Tips on Discussing Cleaning/Clutter With Your Roommates

Sharing a living space with one or more roommates can often be a difficult, but also rewarding experience. It is nice to have roommates to help chip in on the bills, and also to spend time with, but sometimes when you combine many different personalities under one roof-you may find that you each are used to different living habits or ideas thereof. This article will help provide you with some tips on discussing cleaning and preventing clutter and/or messes in your household while sharing space with one or possibly even multiple roommates, all the while hopefully preventing conflict while doing so.
- Define your definitions and expectations of clean early on- One of the best things to do when moving in with roommates is to sit down with them when you are first moving in and discuss what you all expect from one another in regards to cleaning common areas in the household and whether chores should be done daily, weekly, monthly, etc. Discussing this and setting expectations for everyone ahead of time can help prevent issues and conflicts further down the road.
- Discuss a cleaning schedule/chore wheel-After you and your roommate(s) have discussed with one another what your expectations are on keeping common areas of the household clean, it may help to break down a list of typical chores and cleaning tasks that will need completed each day, week, and month to keep your unit neat and tidy. After preparing this list, you can assign these tasks to one another and switch them up each week/month to make sure everyone is equally contributing to their share of the chores in the household. This can help make sure all tasks are being done and that everyone is equally contributing to the cleaning, as well as making it fair to all roommates since the schedule will be in a rotation to assure each person has their turn in the less-than-loved chores that need completed.

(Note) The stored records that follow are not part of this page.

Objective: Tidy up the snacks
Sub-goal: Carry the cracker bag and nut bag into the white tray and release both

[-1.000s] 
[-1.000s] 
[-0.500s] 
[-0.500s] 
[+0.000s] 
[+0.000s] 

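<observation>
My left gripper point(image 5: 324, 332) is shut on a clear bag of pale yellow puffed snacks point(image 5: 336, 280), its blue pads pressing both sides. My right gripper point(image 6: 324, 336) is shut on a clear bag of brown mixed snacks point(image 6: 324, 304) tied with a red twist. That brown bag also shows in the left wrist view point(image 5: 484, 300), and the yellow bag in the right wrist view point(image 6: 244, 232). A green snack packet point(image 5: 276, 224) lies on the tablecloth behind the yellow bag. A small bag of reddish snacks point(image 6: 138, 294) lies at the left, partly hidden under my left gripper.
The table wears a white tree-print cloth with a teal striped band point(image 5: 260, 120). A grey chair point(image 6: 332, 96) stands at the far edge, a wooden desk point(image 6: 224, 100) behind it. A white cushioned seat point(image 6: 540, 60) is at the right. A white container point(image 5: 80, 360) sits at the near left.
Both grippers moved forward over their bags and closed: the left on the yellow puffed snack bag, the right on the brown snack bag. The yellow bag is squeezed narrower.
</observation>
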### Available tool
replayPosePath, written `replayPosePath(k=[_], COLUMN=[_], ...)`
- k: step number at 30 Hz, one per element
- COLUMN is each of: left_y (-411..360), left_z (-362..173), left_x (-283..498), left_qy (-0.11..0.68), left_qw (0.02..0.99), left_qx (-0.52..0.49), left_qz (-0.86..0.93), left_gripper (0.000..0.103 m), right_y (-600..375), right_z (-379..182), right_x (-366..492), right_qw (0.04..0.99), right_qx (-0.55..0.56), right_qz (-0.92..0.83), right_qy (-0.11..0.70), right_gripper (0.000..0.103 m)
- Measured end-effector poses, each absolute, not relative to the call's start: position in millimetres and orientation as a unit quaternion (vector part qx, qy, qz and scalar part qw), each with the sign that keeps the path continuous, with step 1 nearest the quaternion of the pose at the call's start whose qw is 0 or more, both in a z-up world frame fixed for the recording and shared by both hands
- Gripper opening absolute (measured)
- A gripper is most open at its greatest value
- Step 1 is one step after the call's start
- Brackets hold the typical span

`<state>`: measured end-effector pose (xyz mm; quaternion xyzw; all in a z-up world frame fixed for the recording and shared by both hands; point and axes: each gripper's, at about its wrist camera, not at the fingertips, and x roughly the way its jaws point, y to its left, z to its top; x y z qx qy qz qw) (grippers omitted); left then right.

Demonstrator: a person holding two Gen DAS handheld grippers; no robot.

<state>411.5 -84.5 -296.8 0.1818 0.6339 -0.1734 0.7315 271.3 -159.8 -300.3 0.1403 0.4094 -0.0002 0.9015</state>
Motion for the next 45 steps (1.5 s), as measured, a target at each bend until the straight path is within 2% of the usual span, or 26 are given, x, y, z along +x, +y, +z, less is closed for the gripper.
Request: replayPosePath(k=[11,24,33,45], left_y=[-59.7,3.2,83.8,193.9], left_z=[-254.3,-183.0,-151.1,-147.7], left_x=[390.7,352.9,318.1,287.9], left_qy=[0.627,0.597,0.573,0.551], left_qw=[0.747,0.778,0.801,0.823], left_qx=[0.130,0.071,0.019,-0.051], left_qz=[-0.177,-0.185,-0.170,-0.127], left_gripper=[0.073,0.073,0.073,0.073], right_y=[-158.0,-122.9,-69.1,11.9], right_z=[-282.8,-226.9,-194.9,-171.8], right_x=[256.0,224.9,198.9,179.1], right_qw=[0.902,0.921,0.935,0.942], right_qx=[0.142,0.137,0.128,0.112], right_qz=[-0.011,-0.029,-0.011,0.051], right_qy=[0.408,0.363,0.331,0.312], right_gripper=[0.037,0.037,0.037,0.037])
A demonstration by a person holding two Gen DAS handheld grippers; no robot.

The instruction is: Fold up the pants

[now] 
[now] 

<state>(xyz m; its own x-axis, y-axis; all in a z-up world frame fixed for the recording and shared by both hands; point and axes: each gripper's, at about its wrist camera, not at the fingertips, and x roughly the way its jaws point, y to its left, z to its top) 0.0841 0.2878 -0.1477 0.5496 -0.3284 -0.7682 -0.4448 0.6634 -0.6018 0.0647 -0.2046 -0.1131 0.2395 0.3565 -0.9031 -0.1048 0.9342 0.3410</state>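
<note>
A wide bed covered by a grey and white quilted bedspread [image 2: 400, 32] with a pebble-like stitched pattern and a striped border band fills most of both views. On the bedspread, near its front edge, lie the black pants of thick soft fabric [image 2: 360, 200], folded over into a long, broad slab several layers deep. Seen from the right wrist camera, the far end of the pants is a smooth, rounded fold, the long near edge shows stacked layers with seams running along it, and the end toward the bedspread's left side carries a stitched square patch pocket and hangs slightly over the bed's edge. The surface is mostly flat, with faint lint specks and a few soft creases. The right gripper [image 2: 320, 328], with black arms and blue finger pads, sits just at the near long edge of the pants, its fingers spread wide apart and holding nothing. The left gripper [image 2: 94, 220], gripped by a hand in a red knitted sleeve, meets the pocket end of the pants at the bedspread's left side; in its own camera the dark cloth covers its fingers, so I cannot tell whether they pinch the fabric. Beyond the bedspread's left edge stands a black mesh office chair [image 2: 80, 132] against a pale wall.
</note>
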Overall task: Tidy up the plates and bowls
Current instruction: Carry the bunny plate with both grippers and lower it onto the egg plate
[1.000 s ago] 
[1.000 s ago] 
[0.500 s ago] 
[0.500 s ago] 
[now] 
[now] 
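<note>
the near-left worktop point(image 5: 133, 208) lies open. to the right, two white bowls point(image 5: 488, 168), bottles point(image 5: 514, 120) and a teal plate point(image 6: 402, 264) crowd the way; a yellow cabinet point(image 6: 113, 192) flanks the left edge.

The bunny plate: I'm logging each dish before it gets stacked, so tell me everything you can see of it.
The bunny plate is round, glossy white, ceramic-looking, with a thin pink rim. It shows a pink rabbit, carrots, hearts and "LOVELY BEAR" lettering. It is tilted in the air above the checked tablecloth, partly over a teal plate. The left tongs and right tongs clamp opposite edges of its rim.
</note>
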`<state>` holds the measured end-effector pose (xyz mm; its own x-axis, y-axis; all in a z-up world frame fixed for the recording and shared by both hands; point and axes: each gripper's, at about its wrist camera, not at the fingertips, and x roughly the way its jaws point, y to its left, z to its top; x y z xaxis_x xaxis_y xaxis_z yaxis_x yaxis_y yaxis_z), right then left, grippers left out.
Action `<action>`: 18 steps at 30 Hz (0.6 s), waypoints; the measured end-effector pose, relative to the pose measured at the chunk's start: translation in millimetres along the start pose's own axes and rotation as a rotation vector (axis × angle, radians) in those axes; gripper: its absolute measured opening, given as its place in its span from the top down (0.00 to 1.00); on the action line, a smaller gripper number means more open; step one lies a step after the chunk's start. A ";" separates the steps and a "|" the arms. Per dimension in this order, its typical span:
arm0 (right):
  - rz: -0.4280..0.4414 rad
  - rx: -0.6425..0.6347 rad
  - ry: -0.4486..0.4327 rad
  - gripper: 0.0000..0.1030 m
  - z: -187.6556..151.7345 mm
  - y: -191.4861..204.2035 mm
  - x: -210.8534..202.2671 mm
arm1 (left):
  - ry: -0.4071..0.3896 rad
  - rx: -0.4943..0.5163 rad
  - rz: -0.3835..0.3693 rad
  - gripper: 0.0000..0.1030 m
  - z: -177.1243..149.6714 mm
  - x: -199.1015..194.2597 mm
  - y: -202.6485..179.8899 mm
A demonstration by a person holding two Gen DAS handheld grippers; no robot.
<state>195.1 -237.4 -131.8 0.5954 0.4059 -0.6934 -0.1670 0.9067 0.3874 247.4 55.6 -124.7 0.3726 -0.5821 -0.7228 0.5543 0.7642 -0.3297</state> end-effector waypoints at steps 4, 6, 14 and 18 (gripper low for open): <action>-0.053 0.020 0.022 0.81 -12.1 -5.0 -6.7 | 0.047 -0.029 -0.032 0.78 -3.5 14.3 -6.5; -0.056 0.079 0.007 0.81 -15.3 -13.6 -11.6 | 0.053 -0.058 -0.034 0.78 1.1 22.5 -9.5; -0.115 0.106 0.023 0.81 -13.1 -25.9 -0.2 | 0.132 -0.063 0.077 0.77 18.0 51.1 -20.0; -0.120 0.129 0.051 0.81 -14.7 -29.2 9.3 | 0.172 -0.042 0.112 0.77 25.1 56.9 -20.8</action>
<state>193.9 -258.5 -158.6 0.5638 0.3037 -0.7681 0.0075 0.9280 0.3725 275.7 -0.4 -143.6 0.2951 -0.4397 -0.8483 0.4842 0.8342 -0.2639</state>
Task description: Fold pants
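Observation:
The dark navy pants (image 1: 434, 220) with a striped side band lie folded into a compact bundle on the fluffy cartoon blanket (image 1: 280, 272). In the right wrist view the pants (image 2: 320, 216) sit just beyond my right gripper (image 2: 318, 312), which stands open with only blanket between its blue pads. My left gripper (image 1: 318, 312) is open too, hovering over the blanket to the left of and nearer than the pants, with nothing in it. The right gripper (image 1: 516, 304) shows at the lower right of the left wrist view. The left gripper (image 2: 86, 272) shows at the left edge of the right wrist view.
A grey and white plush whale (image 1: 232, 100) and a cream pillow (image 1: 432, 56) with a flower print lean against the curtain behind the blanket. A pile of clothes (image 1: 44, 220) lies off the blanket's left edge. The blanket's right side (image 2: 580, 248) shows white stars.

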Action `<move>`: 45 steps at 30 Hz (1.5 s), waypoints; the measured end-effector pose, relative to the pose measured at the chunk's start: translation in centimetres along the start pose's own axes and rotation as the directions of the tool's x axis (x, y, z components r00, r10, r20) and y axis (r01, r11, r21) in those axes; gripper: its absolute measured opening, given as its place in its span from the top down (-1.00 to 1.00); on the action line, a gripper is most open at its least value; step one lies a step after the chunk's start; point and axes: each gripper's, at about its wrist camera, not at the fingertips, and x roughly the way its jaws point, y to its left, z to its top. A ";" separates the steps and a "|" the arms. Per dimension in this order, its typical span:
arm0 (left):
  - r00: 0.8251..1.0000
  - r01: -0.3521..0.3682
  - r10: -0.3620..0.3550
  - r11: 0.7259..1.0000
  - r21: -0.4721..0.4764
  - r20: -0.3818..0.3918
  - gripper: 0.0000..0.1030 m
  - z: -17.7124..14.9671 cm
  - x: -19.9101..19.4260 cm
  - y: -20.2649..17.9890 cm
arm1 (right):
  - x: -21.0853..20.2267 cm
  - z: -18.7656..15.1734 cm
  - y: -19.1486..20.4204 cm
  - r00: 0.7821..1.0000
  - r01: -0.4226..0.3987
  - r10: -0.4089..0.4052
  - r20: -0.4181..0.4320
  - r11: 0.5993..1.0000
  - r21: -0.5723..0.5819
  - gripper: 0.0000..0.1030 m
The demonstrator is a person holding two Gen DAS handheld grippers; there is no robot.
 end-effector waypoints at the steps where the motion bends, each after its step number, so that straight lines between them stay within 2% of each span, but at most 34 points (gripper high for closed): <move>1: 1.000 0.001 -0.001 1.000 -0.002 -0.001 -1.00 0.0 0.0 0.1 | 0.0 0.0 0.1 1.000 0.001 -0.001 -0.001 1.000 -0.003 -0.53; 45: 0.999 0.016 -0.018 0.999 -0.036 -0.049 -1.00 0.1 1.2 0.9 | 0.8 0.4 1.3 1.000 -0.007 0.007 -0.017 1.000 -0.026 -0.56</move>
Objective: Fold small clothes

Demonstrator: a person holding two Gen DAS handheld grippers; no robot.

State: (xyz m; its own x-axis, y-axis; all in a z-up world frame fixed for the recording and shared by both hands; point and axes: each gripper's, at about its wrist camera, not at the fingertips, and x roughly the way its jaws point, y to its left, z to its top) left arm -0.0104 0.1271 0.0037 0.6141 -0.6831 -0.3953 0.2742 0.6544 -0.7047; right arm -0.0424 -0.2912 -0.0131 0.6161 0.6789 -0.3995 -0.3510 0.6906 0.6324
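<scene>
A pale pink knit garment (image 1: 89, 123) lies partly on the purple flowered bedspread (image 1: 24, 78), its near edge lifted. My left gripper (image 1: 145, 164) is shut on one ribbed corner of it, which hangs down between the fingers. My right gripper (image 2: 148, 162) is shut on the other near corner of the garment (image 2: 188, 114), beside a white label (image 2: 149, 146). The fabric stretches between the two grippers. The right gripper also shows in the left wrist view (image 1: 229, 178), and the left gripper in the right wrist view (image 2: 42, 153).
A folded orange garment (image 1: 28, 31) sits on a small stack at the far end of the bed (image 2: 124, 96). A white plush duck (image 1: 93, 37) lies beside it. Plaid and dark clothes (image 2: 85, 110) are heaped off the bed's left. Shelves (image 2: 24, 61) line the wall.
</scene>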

- Have weekly/monthly roommate meetings to hold each other accountable-If you have had a roommate in the past, you may have had a situation where things started out great in the beginning, but slowly began to decline as time went on. One of the best ways in preventing this is to discuss and set weekly or monthly meetings with your roommate(s) ahead of time when you first move-in together and make sure that you always find a time to hold those meetings! During this short discussion together, you can make sure you are holding each other accountable for completing all household tasks, or discuss any concerns you may have if one of you may be lacking. However, you will want to make sure to discuss any concerns as respectfully as possible to avoid any friction, and remember that you are living and sharing this space together so it is best to work together with one another to care for and take pride in this space as your own.
- Show appreciation when roommates are helping- Although you are all sharing the household together and should all equally be contributing to keeping the common areas clean and clutter free, it helps to show appreciation when a roommate is doing their part to keep up with the chores in the house and/or are even going above and beyond to keep your living space looking nice and tidy! Take the time to thank your roommate when you notice them doing the dishes, taking out the trash, or re-organizing that cluttered storage closet, just so that they know they are appreciated and that it is not going unnoticed. If you are feeling extra generous, you may even get them a small gift as a token of appreciation-bake them some goodies, leave a small note thanking them for all that they do around the house, or even leave them a $10 gift card to Starbucks (or their favorite store). Something minor like this can show that you appreciate a roommate for the work they are already doing, or may even be used as a bargaining chip to help in a situation where you aren’t sure how to motivate a roommate into keeping up with their current chore schedule without causing conflict.
Living with roommates, there may be many different situations and instances that occur that will affect everyone in the household, and housekeeping seemingly is the number one area to cause the most friction. However, by keeping open communication between everyone, maintaining a proper cleaning schedule, and by following some cleaning tips, hopefully you will find a plan that works best for you and all of those in your home, while also keeping a clutter-free living space. There are often times where you may move into a house with roommates you have never lived with before, and you may find that your house-keeping habits are not in sync with those of your roommate(s). It can be challenging to attempt to change your roommate’s behaviors or habits but you want to remember to never be hostile while expressing any concerns, keep an open mind, and to attempt to give your roommate enough time to adapt to the change in circumstances. Knowing the best tactics and tone to take when discussing these concerns with one or more roommates is essential to ensure a happy outcome for the both of you and your living situation.